___ Entries provided

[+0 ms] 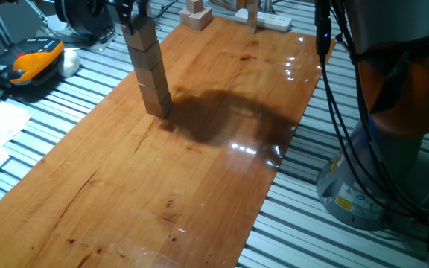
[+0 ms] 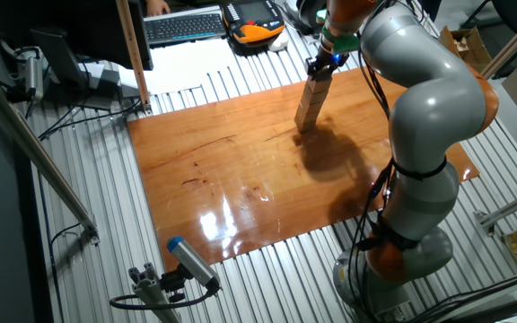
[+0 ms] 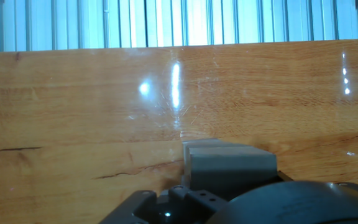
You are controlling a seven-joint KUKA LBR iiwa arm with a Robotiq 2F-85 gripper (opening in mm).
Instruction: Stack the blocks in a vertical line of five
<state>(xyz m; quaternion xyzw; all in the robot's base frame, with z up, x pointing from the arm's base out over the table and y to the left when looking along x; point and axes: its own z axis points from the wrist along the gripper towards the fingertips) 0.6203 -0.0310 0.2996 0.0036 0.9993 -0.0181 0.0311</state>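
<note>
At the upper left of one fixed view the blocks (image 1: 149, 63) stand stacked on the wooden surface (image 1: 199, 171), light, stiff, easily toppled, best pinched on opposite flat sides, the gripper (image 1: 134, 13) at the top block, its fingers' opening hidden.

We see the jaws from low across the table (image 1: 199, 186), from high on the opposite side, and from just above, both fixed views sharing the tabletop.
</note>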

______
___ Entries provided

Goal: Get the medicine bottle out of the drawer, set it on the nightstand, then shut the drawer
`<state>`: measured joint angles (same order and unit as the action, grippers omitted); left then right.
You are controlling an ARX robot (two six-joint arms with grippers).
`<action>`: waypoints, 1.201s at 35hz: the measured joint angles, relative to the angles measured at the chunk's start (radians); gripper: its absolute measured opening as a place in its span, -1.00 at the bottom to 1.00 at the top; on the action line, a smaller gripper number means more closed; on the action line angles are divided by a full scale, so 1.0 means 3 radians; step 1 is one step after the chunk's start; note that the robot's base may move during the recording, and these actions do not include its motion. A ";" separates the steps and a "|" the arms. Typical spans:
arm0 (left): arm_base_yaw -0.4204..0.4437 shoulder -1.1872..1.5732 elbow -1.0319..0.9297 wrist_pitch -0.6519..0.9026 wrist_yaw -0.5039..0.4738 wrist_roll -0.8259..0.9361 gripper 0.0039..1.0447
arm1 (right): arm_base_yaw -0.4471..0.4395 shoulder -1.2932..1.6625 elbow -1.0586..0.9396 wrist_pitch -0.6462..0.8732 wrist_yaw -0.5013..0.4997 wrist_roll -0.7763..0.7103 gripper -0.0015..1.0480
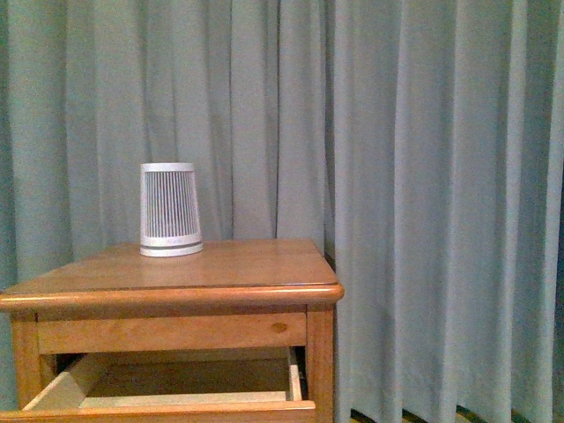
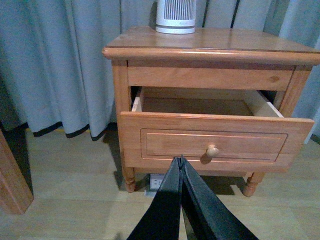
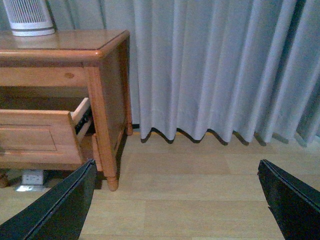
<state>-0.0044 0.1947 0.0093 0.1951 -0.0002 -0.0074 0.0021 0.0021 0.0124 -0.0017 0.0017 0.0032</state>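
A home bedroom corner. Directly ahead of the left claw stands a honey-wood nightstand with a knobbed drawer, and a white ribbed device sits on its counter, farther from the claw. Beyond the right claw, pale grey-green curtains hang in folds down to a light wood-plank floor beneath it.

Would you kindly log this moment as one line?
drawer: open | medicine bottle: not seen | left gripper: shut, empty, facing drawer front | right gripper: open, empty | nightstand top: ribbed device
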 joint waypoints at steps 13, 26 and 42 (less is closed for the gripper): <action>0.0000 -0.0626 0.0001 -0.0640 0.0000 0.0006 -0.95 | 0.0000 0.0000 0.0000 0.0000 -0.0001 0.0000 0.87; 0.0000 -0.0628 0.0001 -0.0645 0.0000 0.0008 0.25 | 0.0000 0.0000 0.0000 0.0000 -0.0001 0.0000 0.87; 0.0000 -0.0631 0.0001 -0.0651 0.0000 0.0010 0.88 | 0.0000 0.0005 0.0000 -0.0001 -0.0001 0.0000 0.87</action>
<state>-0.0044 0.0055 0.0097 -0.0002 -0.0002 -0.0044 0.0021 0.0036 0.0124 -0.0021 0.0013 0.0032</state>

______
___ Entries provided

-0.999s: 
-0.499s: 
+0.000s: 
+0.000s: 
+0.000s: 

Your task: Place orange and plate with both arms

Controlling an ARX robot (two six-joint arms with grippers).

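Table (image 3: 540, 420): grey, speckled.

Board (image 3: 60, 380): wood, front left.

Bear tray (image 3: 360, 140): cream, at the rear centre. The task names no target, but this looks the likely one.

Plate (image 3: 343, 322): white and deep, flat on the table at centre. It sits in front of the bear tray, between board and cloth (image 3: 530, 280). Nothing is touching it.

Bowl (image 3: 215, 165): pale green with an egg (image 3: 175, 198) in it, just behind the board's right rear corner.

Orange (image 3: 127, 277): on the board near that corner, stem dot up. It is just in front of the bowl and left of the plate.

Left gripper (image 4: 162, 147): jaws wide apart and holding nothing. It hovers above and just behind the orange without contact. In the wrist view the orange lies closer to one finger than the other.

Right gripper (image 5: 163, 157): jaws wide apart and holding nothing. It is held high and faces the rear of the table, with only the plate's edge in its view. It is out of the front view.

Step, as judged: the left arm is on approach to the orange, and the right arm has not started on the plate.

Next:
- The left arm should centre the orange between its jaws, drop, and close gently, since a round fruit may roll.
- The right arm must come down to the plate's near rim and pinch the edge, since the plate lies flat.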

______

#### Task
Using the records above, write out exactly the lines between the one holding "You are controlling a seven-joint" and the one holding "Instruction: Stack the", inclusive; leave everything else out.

#### Solution for this task
You are controlling a seven-joint KUKA LBR iiwa arm with a Robotiq 2F-85 gripper (opening in mm).
Instruction: Stack the blocks in a vertical line of five

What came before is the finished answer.